Working Papers

Selected Working  Papers and Papers Under Review

Implied equity risk premium in an horizon dependent economy: The role of risk neutral conditional leverage (with Hugues Langlois), This draft, 8/2023. (update coming soon!)

Abstract: In a one-period economy, Martin (2017) and Chabi-Yo and Loudis (2020) derive bounds for the equity risk premium that use options of the same maturity as the horizon at which the premium is measured. In contrast, we provide an expression and an empirical methodology to measure the premium at a given horizon in a multi-period economy using options of multiple maturities. The premium depends on risk-neutral leverage effects and the expected future risk-neutral market variance and skewness, which contribute to increasing the premium at short horizons. Our measure outperforms in terms of prediction accuracy and portfolio allocation performance. The term structure of expected excess holding period returns is flatter on average and dramatically more negative during market turmoil than those implied by previous measures. 

Maxing Out Entropy: A Conditioning Approach  (with Yan Liu) (update coming soon!)

Abstract:  We show how conditioning information can be optimally incorporated to bound the entropy of the pricing kernel, complementing the well-known Sharpe ratio bound for the L2-space. Similar to Sharpe ratio, our solution is interpretable as generalized Sharpe ratios in the entropy space and strikes a balance in exploiting physical return predictability and hedging risk-neutral higher order moments. We apply our approach to recently proposed return predictors and document the unique information provided by the variance risk premium (VRP) and VIX options.

  Distorting Arrow-Debreu Securities: New Entropy Restrictions Implied by the Option Cross Section  (with  Yan  Liu ) This draft, 05/2022

Abstract: Replacing equity return (as in the equity risk premium) with returns on an arbitrary contingent claim, we obtain a new class of economic risk premiums to impose upon candidate models. These risk premiums reflect the distance between the physical and risk-neutral moments for asset returns, can be estimated in a model-free fashion from the option cross section, and provide sharp information in distinguishing alternative models. Confronting leading macro-finance models with our risk premiums, we uncover a wide dispersion in performance across candidate models. Our evidence points to the importance of incorporating persistent stochastic volatilities and/or higher moments in fundamentals to reconcile with the option data, as exemplified by Bansal and Yaron (2004) and Bekaert and Engstrom (2017). This draft 05/2022.
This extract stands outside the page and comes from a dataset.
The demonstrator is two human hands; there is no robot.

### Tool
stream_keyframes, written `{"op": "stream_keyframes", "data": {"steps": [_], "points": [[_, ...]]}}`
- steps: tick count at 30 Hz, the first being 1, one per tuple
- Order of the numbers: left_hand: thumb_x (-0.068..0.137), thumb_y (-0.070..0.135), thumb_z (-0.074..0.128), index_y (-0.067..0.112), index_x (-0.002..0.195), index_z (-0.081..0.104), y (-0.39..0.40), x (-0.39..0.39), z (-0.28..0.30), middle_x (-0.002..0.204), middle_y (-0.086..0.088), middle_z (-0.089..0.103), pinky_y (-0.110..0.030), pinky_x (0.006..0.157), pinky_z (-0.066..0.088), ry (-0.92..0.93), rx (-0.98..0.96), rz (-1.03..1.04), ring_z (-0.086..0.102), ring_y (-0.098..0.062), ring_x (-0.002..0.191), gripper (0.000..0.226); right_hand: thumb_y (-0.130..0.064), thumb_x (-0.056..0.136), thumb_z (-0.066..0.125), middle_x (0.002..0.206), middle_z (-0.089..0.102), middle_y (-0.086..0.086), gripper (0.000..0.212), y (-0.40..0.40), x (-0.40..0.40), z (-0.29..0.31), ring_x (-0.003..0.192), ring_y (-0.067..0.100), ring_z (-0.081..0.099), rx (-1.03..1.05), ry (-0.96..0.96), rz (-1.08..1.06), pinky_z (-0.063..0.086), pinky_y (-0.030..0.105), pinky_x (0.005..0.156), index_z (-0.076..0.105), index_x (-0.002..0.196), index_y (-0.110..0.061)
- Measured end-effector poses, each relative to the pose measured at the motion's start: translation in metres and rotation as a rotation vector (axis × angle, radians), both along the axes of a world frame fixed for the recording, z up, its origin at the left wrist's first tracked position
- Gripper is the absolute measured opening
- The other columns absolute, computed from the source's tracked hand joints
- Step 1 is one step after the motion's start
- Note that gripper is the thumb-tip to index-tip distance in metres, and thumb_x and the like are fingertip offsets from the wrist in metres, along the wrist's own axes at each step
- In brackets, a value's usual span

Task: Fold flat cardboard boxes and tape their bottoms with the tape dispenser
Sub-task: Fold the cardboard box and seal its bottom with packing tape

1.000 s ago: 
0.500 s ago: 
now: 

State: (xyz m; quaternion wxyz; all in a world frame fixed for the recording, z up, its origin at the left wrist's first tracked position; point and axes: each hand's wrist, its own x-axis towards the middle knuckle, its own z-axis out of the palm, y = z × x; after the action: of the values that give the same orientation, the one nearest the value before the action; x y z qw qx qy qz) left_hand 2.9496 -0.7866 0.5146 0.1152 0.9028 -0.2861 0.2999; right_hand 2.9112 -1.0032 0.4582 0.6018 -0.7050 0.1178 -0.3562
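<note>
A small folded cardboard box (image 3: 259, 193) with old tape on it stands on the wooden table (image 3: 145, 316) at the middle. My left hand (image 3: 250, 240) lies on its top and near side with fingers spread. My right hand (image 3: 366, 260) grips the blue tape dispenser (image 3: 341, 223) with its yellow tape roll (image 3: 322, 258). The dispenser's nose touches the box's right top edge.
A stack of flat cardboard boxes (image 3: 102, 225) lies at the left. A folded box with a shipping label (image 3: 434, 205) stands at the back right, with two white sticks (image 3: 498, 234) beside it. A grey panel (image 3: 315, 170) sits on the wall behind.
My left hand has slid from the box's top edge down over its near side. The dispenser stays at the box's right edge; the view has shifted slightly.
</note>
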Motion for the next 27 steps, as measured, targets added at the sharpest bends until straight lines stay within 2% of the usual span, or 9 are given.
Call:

 A Factor Model for Stock Returns Based on Option Prices  (with Turan Bali and Scott Murray), This draft, 05/2022

AbstractOption prices reflect investors' assessment of future risk and risk premia, and therefore contain information about expected stock returns. We show theoretically that expected stock returns are a function of the difference between risk-neutral and physical variance, and the stock borrow fee. Based on this theory, we construct an empirical factor model that includes factors formed by sorting stocks on option-based variables. We find that the model has a higher tangent portfolio Sharpe ratio than extant factor models and outperforms such models at explaining the performance of portfolios formed by sorting on many option-based and traditional asset pricing variables. 

  What Is the Conditional Autocorrelation on the Stock Market? 

Abstract: We derive lower and upper bounds on the conditional market autocorrelation index at various investment horizons without using the precise form of the utility function. The bounds are derived in terms of option prices and can be computed at daily frequency for any given horizon. The bounds incorporate all the information contained in the entire distribution of returns. We use options on the S&P 500 index to quantify the bounds and document that asset prices imply a negative upper bound on the market conditional autocorrelation index. The upper bound on the market conditional autocorrelation index is highly volatile, skewed, and exhibits fat tails. It varies from -28% to -3% and takes extremely negative values during crisis or recession periods while being close to zero during normal times. On average, the upper bound on the market conditional autocorrelation index is -14%. We also document that periods of extremely negative market conditional autocorrelation index coincide with periods of a high Sharpe ratio, and we show that leading asset pricing models cannot reproduce both the negative market conditional autocorrelation index and the negative average market conditional autocorrelation index implied by asset prices

 The Real-Time Distribution of Stochastic Discount FactorsThis draft, 08/2018                                      

Abstract: I use option prices to infer real-time distributions of stochastic discount factors. The distribution of the discount factor is characterized by its moments. The moments are estimated, from daily S&P 500 index option data, in real time, without relying on past observations. These moments are forward-looking and significantly predict the market excess return. A cross-sectional analysis shows that SDF moments are priced in the cross-section of returns. The theory suggests that the SDF variance (kurtosis) is positively priced in the cross-section of returns while the SDF skewness is negatively priced in the cross section of returns. Estimates of the price of risks associated with the moments of the SDF are economically and statistically significant after controlling for a comprehensible set of economic variables.

 An Inquiry into the Nature and Sources of Variation in the Expected Excess Return of a Long-Term Bond 

Latest draft: 07/2015 (with Gurdip Bakshi and Xiaohui Gao).